Quant à la préoccupation du nombre, bien comprise, elle n'est pas pour
l'Église une tentation ou un mal, mais un devoir et un bien. Définie par saint
Paul comme le " Corps " du Christ et sa " plénitude " (33), l'Église est dans le
monde le sacrement visible du Christ; sa mission est d'étendre à tous les hommes
le lien sacramentel qui l'unit à son Seigneur glorifié. Aussi ne peut-elle que
vouloir donner à tous, enfants comme adultes, le sacrement premier et
fondamental du baptême.
Ainsi comprise, la pratique du baptême des enfants est authentiquement
évangélique, car elle a une valeur de témoignage; elle manifeste en effet la
prévenance de Dieu et la gratuité de l'amour qui enveloppe notre vie: " Ce n'est
pas nous qui avons aimé Dieu, mais lui qui nous a aimés... Nous aimons parce que
Dieu lui-même nous a aimés le premier (34). " Même chez l'adulte, les exigences
qu'entraîne la réception du baptême (35) ne doivent pas faire oublier que " ce
n'est pas à cause d'actes méritoires que nous aurions accomplis, mais dans sa
miséricorde, que Dieu nous a sauvés par le bain de la nouvelle naissance et le
renouveau de l'Esprit-Saint " (36).
III. QUELQUES DIRECTIVES PASTORALES
27. S'il n'est pas possible d'admettre certaines propositions actuelles,
telles que l'abandon définitif du baptême des petits enfants et la liberté du
choix - quels qu'en soient les motifs - entre baptême immédiat et baptême
différé, on ne peut cependant nier la nécessité d'un effort pastoral approfondi,
et à certains égards renouvelé. Il convient maintenant d'en indiquer les
principes et les grandes lignes.
Principes de cette pastorale
28. Il importe de rappeler d'abord que le baptême des petits enfants doit
être considéré comme une grave mission. Les questions qu'elle pose aux pasteurs
ne sauraient être résolues que dans une attention fidèle à la doctrine et à
l'agir constant de l'Église.
Concrètement, la pastorale du baptême des petits enfants devra s'inspirer de
deux grands principes, dont le second est subordonné au premier:
1) Le baptême, nécessaire au salut, est le signe et l'instrument de l'amour
prévenant de Dieu qui délivre du péché originel et communique la participation à
la vie divine: de soi, le don de ces biens aux petits enfants ne saurait être
différé.
2) Des garanties doivent être assurées pour que ce don puisse se développer
par une véritable éducation de la foi et de la vie chrétienne, en sorte que le
sacrement atteigne sa totale " vérité " (37). Elles sont normalement fournies
par les parents ou la famille proche, bien que diverses suppléances soient
possibles dans la communauté chrétienne. Mais si ces garanties ne sont pas
sérieuses, on pourra être amené à différer le sacrement, et on devra même le
refuser si elles sont certainement nulles.

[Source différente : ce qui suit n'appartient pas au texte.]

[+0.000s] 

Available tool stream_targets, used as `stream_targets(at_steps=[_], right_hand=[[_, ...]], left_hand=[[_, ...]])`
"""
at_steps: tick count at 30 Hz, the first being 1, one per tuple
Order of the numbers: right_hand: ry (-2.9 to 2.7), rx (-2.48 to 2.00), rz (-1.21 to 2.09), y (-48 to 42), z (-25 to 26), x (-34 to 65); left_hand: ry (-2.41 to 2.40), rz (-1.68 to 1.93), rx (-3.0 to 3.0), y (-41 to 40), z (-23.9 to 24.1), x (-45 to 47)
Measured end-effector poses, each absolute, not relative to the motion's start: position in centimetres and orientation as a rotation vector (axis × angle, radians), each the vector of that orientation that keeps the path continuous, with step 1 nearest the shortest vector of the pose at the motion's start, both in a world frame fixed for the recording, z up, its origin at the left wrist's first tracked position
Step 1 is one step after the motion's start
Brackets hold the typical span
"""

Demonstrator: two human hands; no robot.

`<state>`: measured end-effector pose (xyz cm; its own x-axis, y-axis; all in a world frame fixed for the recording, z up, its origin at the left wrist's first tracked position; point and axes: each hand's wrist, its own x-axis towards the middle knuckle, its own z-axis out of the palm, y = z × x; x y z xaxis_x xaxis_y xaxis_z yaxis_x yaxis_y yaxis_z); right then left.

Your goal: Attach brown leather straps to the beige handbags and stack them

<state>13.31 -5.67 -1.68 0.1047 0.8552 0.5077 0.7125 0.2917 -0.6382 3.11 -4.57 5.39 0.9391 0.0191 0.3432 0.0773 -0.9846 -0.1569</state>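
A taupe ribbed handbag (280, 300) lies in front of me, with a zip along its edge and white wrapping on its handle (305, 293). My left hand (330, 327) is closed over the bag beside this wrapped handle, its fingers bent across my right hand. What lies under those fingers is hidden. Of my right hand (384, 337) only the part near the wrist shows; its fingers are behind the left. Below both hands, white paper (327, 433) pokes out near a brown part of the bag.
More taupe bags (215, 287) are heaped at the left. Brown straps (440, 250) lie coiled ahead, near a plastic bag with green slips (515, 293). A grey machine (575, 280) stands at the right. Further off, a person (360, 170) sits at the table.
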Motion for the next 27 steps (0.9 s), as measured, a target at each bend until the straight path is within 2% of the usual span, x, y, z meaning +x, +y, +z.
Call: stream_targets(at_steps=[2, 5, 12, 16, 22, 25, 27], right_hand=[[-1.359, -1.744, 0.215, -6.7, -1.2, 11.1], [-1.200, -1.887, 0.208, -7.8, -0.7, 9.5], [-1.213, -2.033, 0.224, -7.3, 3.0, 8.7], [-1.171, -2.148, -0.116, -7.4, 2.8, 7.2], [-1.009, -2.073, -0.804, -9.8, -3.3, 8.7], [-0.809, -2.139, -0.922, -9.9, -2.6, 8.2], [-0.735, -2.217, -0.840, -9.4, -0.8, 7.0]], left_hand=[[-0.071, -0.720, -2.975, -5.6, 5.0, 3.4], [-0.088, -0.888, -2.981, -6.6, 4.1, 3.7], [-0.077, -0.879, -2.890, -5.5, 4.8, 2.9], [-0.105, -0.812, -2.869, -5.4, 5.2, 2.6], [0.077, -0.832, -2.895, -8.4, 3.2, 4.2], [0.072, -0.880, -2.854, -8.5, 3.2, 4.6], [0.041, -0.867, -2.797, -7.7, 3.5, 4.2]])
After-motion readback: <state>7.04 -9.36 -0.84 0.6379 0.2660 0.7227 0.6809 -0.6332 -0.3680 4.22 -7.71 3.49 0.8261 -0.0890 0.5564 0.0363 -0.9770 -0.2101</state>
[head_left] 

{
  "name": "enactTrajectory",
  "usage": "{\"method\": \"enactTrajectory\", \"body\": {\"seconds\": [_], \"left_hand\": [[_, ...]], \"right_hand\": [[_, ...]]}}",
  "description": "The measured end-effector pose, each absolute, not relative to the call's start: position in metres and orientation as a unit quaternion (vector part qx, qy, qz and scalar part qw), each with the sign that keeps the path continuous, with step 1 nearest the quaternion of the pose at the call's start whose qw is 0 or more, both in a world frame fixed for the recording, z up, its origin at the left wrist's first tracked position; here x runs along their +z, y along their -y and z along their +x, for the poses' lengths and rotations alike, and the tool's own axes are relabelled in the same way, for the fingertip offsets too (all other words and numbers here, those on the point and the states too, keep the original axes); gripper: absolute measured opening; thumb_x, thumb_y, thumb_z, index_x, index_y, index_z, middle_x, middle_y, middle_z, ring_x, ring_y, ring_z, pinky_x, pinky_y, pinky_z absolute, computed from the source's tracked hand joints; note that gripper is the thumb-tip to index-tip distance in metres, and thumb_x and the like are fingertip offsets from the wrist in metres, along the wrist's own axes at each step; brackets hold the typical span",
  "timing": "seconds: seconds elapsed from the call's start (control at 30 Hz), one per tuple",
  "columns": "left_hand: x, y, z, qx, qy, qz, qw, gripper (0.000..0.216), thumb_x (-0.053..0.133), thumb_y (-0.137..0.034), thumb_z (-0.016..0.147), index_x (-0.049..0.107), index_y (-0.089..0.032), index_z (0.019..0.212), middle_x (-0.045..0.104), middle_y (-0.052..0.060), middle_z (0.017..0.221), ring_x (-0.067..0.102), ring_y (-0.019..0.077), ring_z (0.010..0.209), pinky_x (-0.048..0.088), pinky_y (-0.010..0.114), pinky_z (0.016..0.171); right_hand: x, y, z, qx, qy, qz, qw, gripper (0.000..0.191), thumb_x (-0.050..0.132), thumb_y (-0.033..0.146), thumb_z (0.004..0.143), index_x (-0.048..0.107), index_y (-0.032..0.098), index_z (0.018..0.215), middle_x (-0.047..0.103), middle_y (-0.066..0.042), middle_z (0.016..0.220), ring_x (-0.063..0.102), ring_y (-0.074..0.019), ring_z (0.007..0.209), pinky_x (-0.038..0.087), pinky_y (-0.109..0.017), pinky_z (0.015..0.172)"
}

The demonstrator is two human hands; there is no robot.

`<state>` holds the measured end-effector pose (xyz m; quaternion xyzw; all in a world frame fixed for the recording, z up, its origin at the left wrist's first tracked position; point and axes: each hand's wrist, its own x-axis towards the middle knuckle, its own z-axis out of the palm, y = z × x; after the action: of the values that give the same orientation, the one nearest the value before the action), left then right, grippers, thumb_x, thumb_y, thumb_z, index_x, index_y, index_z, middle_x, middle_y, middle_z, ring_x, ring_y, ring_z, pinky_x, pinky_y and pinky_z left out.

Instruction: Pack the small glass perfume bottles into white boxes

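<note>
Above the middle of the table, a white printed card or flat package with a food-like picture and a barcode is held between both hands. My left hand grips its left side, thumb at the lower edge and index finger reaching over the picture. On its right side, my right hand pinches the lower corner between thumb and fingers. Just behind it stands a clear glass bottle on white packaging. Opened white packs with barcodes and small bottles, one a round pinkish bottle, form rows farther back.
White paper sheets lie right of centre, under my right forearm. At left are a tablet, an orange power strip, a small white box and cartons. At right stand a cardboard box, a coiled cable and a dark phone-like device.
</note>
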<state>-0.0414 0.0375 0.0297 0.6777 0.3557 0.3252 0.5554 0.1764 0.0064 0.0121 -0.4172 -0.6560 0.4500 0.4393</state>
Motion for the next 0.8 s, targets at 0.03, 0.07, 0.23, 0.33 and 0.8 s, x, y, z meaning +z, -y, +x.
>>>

Le dialogue des pasteurs et des
familles croyantes
29. Tenant compte de ces deux principes, la réflexion sur les cas concrets se
fera au cours d'un dialogue pastoral entre le prêtre et la famille. Pour le
dialogue avec les parents qui sont des chrétiens régulièrement pratiquants, les
normes sont données dans les Préliminaires du Rituel. Il suffit d'en rappeler
ici deux points plus significatifs.
En premier lieu, une grande importance est attribuée à la présence et à la
participation: active des parents à la célébration; ils ont désormais la
priorité sur les parrains et marraines, dont la présence ne cesse pourtant pas
d'être demandée, car leur concours éducatif est précieux et éventuellement
nécessaire.
En second lieu, la préparation du baptême tient une grande place. Les parents
doivent y penser, avertir leurs pasteurs de la naissance attendue, se disposer
spirituellement. De leur côté, les pasteurs visiteront et rassembleront les
familles, leur donneront la catéchèse et les avis opportuns, les feront enfin
prier pour les enfants qu'elles s'apprêtent à accueillir (38).
Pour déterminer le temps de la célébration elle-même, on s'en tiendra aux
indications du Rituel: " Il faut tenir compte tout d'abord de la santé de
l'enfant, pour qu'il ne soit pas privé du bienfait de ce sacrement; ensuite de
la santé de la mère, afin qu'elle puisse autant que possible être présente à la
cérémonie; enfin, pourvu que cela ne constitue pas un obstacle au plus grand
bien de l'enfant, de la nécessité pastorale, c'est-à-dire du temps suffisant
pour la préparation des parents et l'organisation de la cérémonie, pour que la
nature du rite puisse être manifestée de façon adaptée. " Le baptême aura donc
lieu sans aucun retard si l'enfant est en péril de mort, ou, normalement, " au
cours des premières semaines qui suivent la naissance " (39).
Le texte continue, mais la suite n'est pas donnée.